◆ Exercise instructions
Within the entries below, the lines from the one with "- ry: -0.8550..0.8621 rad" through the one with "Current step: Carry" are to be set down exactly, both ends kept.
•••
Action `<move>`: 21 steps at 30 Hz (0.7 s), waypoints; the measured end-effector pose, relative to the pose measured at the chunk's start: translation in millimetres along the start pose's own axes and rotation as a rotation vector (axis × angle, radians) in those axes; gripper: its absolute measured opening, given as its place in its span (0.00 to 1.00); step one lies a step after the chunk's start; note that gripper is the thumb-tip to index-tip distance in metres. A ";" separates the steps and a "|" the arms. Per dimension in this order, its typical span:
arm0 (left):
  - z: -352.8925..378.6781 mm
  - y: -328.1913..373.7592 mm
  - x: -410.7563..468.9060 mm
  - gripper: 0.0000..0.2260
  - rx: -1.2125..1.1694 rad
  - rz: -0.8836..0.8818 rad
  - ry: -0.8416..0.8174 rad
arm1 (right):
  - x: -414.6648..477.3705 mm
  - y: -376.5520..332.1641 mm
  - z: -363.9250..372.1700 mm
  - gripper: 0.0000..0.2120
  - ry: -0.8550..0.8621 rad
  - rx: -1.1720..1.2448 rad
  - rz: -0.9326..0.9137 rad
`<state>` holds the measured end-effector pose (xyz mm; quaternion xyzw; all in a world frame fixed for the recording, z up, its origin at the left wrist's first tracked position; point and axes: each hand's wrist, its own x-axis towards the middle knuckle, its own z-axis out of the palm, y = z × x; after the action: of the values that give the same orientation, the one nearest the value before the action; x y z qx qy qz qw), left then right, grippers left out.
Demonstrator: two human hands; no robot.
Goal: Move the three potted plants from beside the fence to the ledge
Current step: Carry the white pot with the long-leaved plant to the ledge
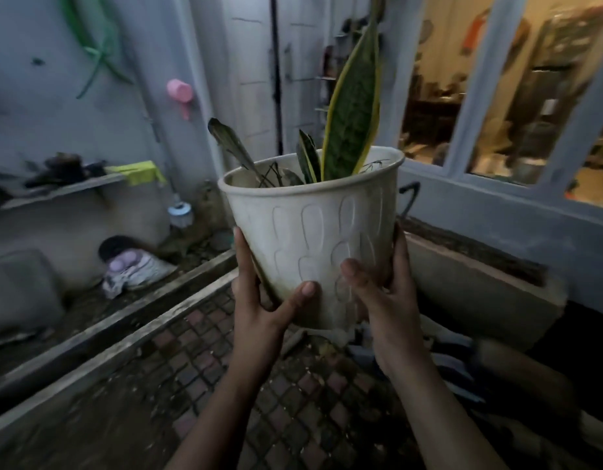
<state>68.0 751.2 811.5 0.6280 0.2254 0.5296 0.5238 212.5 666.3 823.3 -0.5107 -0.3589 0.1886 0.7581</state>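
A white plastic pot (310,228) with oval relief marks is held up in the air at the middle of the view. A snake plant (352,113) with yellow-edged green leaves stands in it, beside a wilted dark leaf. My left hand (259,293) grips the pot's lower left side, thumb across the front. My right hand (381,290) clasps the lower right side. A concrete ledge (479,283) runs below the window to the right, just behind the pot. No other potted plant shows, and no fence is in view.
Tiled floor (208,368) lies below, bordered by concrete curbs (130,320). A shelf (63,191) with dark items and a yellow cloth hangs on the left wall. Shoes (137,269) lie on the ground. A lit window (496,96) is at right and a door (259,79) is straight ahead.
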 end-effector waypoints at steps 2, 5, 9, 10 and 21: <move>-10.5 -12.0 26.6 0.53 0.032 0.011 0.063 | 32.8 15.3 17.7 0.48 -0.079 0.036 0.023; -30.2 -33.8 71.4 0.53 0.073 0.024 0.120 | 81.2 43.4 46.5 0.47 -0.165 0.083 0.067; -60.9 -73.5 138.4 0.54 0.118 0.053 0.169 | 145.0 90.9 87.6 0.44 -0.204 0.097 0.061; -68.1 -85.2 157.4 0.53 0.130 0.051 0.171 | 161.5 105.2 98.3 0.44 -0.205 0.111 0.089; -123.9 -222.6 349.2 0.53 0.091 -0.028 0.183 | 333.1 252.2 192.1 0.39 -0.212 0.170 0.276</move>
<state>134.6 1173.6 748.2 0.5970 0.3049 0.5663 0.4795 314.9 1109.1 753.3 -0.4664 -0.3461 0.3732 0.7235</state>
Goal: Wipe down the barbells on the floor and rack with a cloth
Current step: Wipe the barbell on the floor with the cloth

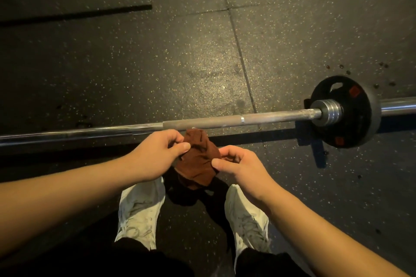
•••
◆ Reply to the exercise
  - ry: -0.8550..0.8621 rad
  - rx: -1.1720..1.2448 rad
  - rz: -0.9326..0.9137 rad
`<state>` holds the measured end-effector pose (xyz mm; quaternion xyzw; all in a world frame fixed for the recording, z up, its origin at the left wrist's first tracked position; point and axes: each hand's wrist, its own x-axis towards the middle knuckle, its own z-axis out of the palm, y = z × x; after the action: of the values that give the same orientation, the one nearest the value before the action; x y z qx qy qz qw), left then right, grippers left out.
Demonstrator: two human hands; no robot.
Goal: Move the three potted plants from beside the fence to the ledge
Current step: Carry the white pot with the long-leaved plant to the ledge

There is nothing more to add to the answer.